**Exercise description**
In the records below, repeat word for word only the lines starting at the one that contains "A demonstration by" and ending at the one that contains "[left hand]", pictures excluded.

**Excerpted data**
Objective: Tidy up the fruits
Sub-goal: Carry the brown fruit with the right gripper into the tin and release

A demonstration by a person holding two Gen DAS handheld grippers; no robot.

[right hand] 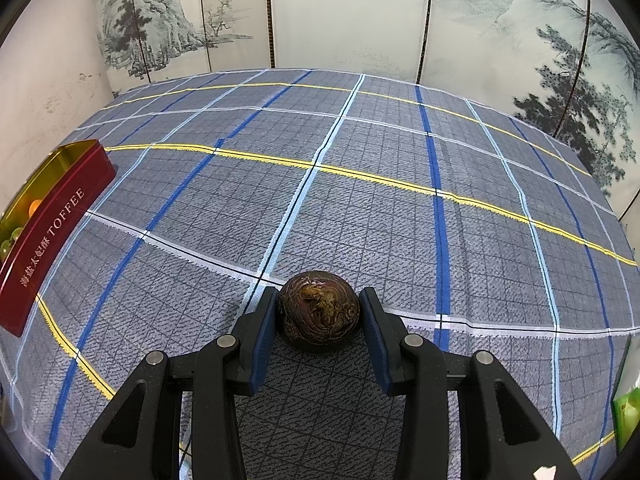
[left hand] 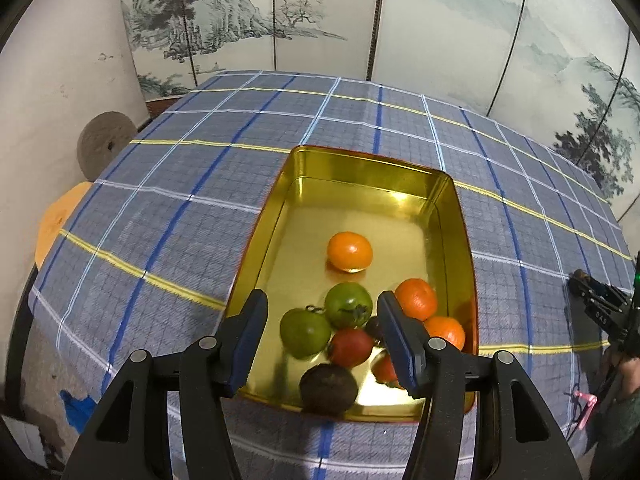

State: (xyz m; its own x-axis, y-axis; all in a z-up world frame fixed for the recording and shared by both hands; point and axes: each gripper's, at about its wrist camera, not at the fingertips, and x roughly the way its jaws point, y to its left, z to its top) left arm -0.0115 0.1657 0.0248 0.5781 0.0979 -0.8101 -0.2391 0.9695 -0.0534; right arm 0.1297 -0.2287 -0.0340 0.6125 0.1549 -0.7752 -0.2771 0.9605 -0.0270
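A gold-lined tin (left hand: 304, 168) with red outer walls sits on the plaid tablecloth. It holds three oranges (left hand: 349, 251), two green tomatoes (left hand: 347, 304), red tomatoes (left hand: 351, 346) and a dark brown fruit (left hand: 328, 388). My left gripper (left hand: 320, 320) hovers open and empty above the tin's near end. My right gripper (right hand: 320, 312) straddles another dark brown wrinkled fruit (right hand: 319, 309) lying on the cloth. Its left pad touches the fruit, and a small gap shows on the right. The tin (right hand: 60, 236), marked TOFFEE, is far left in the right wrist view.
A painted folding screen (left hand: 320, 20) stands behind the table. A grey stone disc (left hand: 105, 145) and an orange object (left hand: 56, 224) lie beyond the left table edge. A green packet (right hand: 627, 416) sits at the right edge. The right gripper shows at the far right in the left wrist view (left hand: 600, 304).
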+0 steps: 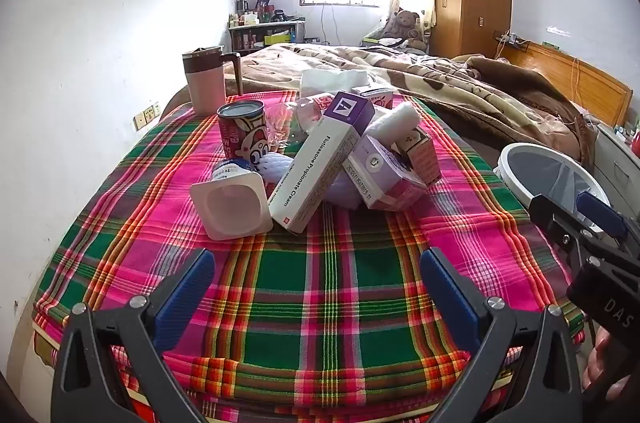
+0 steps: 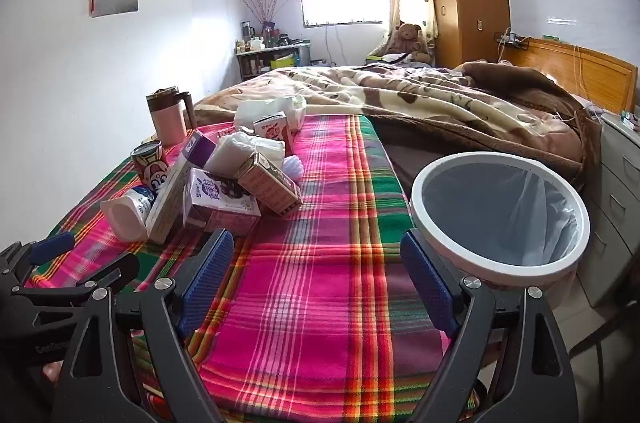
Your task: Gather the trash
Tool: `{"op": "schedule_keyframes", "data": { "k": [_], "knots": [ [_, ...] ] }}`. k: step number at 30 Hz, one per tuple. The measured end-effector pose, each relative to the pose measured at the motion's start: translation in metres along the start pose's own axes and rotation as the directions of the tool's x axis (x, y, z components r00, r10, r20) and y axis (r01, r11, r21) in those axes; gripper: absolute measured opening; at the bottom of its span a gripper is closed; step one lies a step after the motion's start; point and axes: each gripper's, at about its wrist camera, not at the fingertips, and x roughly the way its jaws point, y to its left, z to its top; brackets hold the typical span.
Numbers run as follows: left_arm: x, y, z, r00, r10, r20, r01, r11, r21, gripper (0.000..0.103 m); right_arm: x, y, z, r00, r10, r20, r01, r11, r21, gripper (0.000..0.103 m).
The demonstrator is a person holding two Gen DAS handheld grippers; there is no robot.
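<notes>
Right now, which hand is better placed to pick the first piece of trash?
Left, probably: its open tongs face the yogurt cup almost directly, while the right tongs face bare cloth beside the bin.

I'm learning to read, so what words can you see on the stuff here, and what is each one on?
"Fluticasone Propionate Cream": on the long white and purple box leaning on the pile.
"DAS": on the right gripper's black body, cut off at the picture's edge.
The red cartoon can, the purple milk carton, the yogurt cup and the small brown box carry print that is too small or blurred to read.
</notes>
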Motion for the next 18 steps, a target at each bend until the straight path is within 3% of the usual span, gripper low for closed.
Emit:
{"op": "schedule_keyframes", "data": {
  "k": [18],
  "knots": [
    [0.0029,0.0008,0.0010,1.000,0.009,-0.006,-0.009,1.000,-0.002,0.103,0.0007,0.0013,-0.0009,1.000,0.004,-0.008,-0.004,1.000,0.001,0.087]
  ]
}}
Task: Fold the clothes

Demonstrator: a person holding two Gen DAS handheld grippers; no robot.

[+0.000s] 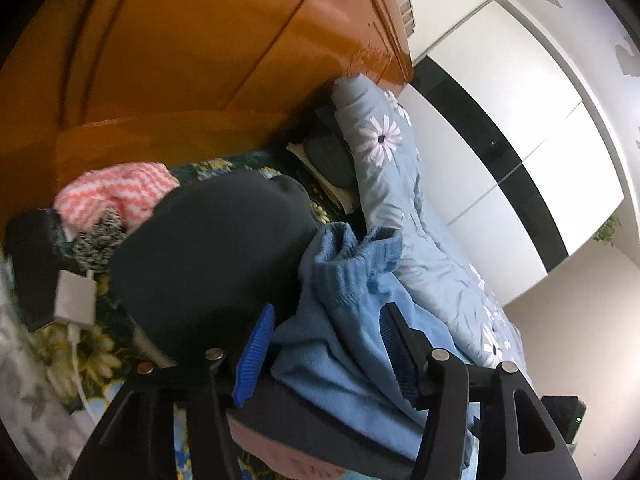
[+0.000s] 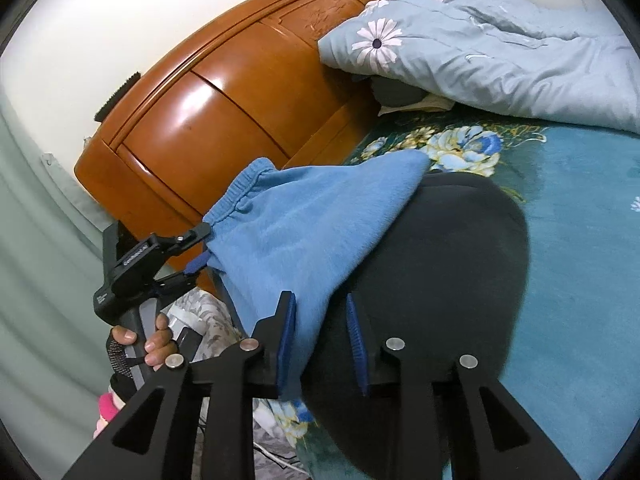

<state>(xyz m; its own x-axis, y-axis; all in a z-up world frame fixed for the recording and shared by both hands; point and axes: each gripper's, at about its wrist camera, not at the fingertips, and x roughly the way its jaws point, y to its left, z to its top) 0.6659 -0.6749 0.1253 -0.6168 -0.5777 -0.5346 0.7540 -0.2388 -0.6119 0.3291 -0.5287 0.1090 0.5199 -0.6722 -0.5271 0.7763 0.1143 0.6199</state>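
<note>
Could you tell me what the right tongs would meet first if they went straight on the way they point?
Probably the dark garment between the right tongs; the blue sweater drapes the left finger.

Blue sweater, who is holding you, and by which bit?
The left tongs pinch the blue sweater just below its ribbed edge. The right tongs have cloth between their open fingers, but a firm grip cannot be told.
</note>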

**Answer box**
A demonstration by a person holding two Gen DAS handheld grippers; no robot.

[right hand] 
[left hand] 

The answer given here is complete.